**SOURCE MATERIAL:**
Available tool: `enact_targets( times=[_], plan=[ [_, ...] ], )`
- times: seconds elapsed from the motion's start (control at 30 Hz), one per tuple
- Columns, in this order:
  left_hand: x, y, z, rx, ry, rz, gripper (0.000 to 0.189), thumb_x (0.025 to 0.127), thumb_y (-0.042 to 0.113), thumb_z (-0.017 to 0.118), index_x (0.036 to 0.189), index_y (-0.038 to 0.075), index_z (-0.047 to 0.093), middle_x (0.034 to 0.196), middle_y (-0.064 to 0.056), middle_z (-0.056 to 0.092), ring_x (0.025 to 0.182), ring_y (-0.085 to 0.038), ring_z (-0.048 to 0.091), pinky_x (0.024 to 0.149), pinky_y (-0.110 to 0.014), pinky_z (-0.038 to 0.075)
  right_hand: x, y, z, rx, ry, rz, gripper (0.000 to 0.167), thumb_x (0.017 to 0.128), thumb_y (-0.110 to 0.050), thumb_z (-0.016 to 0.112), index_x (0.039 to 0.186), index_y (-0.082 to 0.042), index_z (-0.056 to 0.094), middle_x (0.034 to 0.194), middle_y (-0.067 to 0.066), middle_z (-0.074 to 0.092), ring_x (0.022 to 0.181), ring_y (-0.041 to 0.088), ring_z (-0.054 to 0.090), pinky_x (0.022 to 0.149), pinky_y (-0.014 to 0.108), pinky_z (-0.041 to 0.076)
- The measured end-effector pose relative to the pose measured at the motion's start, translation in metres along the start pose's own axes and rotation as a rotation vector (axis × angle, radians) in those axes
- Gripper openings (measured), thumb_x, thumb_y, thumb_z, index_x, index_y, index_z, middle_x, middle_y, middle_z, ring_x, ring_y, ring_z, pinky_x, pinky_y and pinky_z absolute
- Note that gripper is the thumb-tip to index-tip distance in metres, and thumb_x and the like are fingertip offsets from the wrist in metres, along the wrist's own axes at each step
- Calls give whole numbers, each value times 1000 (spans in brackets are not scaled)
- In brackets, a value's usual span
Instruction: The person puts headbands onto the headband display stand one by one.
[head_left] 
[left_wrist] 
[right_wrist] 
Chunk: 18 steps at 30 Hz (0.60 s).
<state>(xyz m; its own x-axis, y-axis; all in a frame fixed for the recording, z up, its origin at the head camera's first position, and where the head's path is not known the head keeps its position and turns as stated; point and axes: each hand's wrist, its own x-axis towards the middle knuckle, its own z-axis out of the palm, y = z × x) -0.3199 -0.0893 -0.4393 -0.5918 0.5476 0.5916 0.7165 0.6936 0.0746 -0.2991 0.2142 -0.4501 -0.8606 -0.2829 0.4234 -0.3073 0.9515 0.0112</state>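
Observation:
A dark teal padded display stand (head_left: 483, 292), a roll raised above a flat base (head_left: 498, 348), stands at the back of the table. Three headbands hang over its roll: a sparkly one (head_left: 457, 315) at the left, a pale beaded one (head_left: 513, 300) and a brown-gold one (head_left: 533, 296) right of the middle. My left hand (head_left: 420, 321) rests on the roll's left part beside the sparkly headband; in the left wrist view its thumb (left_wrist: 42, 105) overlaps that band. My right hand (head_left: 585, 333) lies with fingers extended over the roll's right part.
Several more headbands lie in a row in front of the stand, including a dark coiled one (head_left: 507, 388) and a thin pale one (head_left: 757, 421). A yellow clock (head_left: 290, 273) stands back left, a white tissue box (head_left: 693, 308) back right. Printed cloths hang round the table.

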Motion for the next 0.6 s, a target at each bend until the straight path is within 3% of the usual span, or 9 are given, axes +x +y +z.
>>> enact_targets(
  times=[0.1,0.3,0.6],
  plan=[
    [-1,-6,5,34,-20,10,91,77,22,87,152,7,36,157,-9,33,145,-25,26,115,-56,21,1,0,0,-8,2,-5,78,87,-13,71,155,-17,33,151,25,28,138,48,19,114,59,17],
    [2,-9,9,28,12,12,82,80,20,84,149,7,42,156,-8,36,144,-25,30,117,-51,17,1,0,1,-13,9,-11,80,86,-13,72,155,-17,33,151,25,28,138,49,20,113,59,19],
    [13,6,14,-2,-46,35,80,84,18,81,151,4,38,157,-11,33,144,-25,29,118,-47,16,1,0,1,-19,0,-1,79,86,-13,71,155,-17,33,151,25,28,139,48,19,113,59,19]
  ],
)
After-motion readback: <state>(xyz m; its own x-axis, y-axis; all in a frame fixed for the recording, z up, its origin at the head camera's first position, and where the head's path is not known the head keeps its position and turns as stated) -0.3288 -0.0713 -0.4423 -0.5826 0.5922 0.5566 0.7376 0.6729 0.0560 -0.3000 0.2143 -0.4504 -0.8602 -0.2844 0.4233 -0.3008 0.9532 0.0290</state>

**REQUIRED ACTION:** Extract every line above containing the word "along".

**ANSWER:**
- The measured end-effector pose relative to the pose measured at the motion's start, translation in metres along the start pose's own axes and rotation as a rotation vector (axis × angle, radians) in those axes
- Note that gripper is the thumb-tip to index-tip distance in metres, and thumb_x and the like are fingertip offsets from the wrist in metres, along the wrist's own axes at each step

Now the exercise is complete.